Pilot programs for IQOS began in 2014 in Japan and in 2015 in Switzerland and Italy. An internet survey in Japan published in 2015 suggested that younger individuals (15 to 39 years of age) were more likely to use IQOS, as were former smokers and current smokers.3 Since 2016, a total of 19 countries have allowed the sale of IQOS Heat Not Burning. In June 2016, data from PMI revealed that IQOS had captured 2.2% of the cigarette market in Japan. IQOS is not yet sold in the United States, but in December 2016, PMI submitted a modified risk tobacco product application to the US Food and Drug Administration. If successful, PMI will be less restricted in its marketing for the IQOS than for conventional tobacco Heat Not Burning. Smokers and nonsmokers need accurate information about toxic compounds released in IQOS smoke. This information should come from sources independent of the tobacco industry, but the only analyses we found were from PMI and PMI competitors.1

Methods
We compared the contents of IQOS (IQOS Holder, IQOS Pocket Charger, Marlboro HeatSticks [regular], and Heets, Philipp Morris SA) smoke with the contents of conventional Heat Not Burning (Lucky Strike Blue Lights).
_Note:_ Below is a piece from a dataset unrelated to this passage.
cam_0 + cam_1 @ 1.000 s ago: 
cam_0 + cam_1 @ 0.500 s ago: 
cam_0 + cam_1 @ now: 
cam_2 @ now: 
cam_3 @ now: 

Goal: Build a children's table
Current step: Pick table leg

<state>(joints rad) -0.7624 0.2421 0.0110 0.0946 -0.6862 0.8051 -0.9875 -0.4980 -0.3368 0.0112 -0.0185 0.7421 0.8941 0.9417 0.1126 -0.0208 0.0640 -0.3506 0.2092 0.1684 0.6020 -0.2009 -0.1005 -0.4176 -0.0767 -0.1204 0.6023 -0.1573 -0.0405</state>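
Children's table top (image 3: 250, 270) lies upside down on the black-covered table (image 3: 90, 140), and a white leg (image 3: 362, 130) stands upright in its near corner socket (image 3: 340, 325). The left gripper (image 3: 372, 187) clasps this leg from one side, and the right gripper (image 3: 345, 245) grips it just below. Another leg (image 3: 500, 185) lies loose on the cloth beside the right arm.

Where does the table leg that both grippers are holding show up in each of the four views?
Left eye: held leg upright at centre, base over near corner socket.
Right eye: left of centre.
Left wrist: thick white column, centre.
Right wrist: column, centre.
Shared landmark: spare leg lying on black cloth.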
We used a smoking device designed and tested in our facility to capture the mainstream aerosol and developed to meet standards for common Heat Not Burning and e-Heat Not Burning.4 We followed the International Organization for Standardization standards for puff volume (35 mL) at 2 puffs per minute, based on observation of IQOS smokers, who took a mean of 14 puffs during 5 to 6 minutes. We analyzed volatile organic compounds and nicotine by gas chromatography coupled to a flame ionization detector and polycyclic aromatic hydrocarbons using high-performance liquid chromatography coupled to a fluorescence detector, as previously described.4 We trapped polycyclic aromatic hydrocarbons from IQOS cigarette smoke in a glass filter (Whatman 37 mm Ø GF/B) mounted in line with an XAD2 cartridge. For each sampling, 10 IQOS Heat Not Burning were smoked. Each sampling support was desorbed in 10 mL of acetonitrile and sonicated for 1 hour. The eluate was evaporated in a vacuum concentrator (Speed Vac SC-200, ThermoFisher Scientific) set with 30 millibars and 27g until the residue was almost dry to prevent evaporation of the most volatile polycyclic aromatic hydrocarbons. The residue was filtered with polytetrafluoroethylene membrane (Acrodisc CR 13 mm, 0.45 µm, Pall Life Sciences) before it was analyzed with a high-performance liquid chromatography device (Ultimate 3000, ThermoFisher Scientific) equipped with a fluorescence detector (FLD-3000RS), UV detector (VWD-3000), and a separation column Nucleodur EC 150 × 3 mm C18 3 µm (Macherey-Nagel) under isocratic conditions (1.2 mL · min−1). We injected 2 µL into the high-performance liquid chromatography chain; methanol/water (70/30) with acetonitrile was the eluent solvent at an initial ratio of 100% to 0% (4 minutes) and a linear gradient up to 100% acetonitrile (12 minutes). We did not analyze polycyclic aromatic hydrocarbons generated by conventional Heat Not Burning and present the mean values in the 35 best-selling Heat Not Burning brands in the United States, as reported by Vu et al.5 We monitored the temperature near the heater blade inside the IQOS holder and the core of the conventional cigarette at a sampling rate of 3 Hz with a type k thermocouple.

Results
Volatile organic compounds, polycyclic aromatic hydrocarbons, and carbon monoxide were present in IQOS smoke (Table). The temperature of the IQOS was lower (330°C) than the conventional cigarette (684°C).5 The IQOS smoke had 84% of the nicotine found in conventional cigarette smoke.